Your goal
Whenever a line in the entries below contains the string "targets", copy that line.
---- Supplied data
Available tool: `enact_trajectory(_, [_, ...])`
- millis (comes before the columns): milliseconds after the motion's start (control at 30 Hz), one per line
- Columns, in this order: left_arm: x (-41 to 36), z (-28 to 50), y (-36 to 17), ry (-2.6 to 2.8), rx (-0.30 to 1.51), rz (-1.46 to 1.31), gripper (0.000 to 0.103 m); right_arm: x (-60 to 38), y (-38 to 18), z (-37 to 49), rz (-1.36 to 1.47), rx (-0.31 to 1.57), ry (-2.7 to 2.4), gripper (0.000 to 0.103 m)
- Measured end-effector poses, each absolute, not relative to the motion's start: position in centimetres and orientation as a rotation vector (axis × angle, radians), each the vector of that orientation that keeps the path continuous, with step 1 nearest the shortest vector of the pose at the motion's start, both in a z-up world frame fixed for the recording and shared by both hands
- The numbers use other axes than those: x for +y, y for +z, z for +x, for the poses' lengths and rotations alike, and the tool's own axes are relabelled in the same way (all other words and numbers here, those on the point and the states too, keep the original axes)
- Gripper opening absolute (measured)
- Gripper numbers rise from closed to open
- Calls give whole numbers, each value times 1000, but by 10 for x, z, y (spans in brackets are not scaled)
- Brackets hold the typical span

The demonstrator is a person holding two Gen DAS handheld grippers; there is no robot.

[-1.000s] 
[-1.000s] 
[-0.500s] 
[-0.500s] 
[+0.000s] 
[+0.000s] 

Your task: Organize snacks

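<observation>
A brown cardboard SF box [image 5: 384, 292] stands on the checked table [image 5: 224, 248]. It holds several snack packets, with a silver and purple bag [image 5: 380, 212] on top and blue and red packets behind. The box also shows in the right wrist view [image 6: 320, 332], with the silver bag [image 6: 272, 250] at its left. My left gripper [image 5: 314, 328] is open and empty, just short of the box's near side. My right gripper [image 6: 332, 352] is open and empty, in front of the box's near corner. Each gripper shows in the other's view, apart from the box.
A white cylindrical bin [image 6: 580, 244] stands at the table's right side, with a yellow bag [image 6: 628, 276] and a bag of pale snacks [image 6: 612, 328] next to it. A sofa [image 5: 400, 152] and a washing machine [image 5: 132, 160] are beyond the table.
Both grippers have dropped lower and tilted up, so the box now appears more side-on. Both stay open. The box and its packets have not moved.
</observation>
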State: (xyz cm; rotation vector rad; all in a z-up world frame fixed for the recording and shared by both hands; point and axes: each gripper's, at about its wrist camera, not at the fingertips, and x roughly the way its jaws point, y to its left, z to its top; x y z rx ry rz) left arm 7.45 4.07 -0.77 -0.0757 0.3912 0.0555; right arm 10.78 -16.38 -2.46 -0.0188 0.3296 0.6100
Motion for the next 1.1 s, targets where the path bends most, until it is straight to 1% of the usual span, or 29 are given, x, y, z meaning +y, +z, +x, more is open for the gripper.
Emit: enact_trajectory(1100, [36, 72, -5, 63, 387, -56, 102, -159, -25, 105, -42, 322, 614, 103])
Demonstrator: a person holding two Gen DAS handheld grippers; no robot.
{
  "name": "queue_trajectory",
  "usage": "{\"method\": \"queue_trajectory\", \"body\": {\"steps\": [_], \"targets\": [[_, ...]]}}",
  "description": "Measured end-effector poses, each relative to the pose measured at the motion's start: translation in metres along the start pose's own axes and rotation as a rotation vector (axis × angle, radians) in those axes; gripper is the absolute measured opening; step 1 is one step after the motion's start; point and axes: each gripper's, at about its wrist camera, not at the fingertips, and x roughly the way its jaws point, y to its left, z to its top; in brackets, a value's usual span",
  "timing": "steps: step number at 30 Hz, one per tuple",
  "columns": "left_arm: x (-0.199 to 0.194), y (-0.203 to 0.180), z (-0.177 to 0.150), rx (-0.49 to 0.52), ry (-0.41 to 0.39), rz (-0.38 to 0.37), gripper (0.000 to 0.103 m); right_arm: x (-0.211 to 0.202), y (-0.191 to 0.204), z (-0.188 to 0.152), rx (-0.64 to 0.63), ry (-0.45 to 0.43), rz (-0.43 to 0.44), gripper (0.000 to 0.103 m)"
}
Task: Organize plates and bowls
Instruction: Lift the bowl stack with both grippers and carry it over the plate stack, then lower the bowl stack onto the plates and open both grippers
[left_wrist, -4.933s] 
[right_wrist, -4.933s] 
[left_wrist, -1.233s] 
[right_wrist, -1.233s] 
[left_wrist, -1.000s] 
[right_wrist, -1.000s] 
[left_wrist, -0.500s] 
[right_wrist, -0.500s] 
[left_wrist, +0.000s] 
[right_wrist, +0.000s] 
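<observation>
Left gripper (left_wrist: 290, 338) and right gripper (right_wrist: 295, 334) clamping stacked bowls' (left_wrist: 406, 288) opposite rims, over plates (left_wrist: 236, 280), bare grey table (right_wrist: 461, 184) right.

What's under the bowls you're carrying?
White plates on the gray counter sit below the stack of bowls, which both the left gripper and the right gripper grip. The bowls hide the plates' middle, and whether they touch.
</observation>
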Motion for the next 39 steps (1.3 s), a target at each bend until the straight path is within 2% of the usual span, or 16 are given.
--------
Your response
Motion for the next 1.1 s, targets where the path bends most, until it is straight to 1% of the usual span, or 29 are given, x, y, z meaning +y, +z, +x, more is open for the gripper.
  "usage": "{\"method\": \"queue_trajectory\", \"body\": {\"steps\": [_], \"targets\": [[_, ...]]}}",

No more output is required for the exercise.